Adjusted EBITDA (1) (2.3) (18.0)

Adjusted working capital (2) 211.7 226.8

Net loss from continuing operations per share (0.35) (5.30)
Net loss per share (0.54) (6.02)
Weighted average common shares
outstanding (in millions) (3) 100.0 14.6

(1) Adjusted EBITDA, a non-GAAP financial measure, is defined as net loss
before amortization, gain on disposal of capital assets, finance
expense, realized currency translation adjustments, foreign exchange
loss on long-term debt, other foreign exchange gain, income tax
recovery and other non-recurring items. See our Management's Discussion
and Analysis for the quarter ended March 31, 2009 for a reconciliation
of non-GAAP measures.

(2) Adjusted working capital, a non-GAAP financial measure, is defined as
current assets less restricted cash, current portion of future income
tax assets and current liabilities plus current portion of future
income tax liabilities.

(3) 89,905,712 common shares and 10,094,288 noteholder warrants were
outstanding on March 31, 2009 bringing total common shares and
noteholder warrants outstanding to 100,000,000.

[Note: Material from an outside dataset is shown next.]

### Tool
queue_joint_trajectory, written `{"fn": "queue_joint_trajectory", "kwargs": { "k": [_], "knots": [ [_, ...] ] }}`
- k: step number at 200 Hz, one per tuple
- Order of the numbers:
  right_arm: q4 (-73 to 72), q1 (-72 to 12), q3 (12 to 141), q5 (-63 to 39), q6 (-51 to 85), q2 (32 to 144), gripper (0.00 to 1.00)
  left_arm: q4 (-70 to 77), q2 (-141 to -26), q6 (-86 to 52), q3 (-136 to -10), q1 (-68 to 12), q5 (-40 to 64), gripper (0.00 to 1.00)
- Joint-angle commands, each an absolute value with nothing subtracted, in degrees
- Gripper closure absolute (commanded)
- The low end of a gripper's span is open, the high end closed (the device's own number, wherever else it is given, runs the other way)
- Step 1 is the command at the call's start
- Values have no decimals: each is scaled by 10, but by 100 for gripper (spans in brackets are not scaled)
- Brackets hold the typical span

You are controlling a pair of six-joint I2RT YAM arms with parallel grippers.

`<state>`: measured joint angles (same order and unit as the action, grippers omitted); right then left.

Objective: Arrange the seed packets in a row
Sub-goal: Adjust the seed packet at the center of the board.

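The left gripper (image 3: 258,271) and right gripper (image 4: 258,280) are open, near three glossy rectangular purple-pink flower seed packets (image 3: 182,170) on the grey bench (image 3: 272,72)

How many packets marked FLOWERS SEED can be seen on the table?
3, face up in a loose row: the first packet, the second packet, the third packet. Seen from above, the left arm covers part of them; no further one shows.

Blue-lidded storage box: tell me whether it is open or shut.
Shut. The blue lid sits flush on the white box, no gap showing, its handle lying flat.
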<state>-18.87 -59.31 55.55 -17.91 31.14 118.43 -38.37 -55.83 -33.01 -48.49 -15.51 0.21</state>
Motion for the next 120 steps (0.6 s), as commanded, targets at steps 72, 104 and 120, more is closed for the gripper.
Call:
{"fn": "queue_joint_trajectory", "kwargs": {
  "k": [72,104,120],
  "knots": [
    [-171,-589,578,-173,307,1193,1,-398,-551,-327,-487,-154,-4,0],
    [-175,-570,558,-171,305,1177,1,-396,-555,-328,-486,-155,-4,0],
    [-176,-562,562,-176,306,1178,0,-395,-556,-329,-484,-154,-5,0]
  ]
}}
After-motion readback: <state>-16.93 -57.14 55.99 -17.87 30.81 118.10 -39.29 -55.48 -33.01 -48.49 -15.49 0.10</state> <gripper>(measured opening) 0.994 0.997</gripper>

Net loss from continuing operations for the quarter was $34.8 million on sales of $81.0 million compared to net loss from continuing operations of $77.7 million on sales of $73.8 million for the first quarter of 2008. The main factors in the decreased loss from continuing operations were improvements in operating earnings, a decrease in foreign exchange losses and a reduction in finance expense.

Adjusted EBITDA was negative $2.3 million in the first quarter of 2009 compared with negative $18.0 million in the same period of 2008. The improvement was the result of higher realized prices and a decline in cost of goods sold, which increased our gross profit (sales less cost of products sold (exclusive of amortization)). The weaker Canadian dollar, which was an average of 19 cents lower in the first quarter of 2009 compared with the first quarter of 2008, also contributed to improving gross profit. The foreign exchange impact on adjusted EBITDA was an estimated $7.5 million improvement compared with the first quarter of 2008.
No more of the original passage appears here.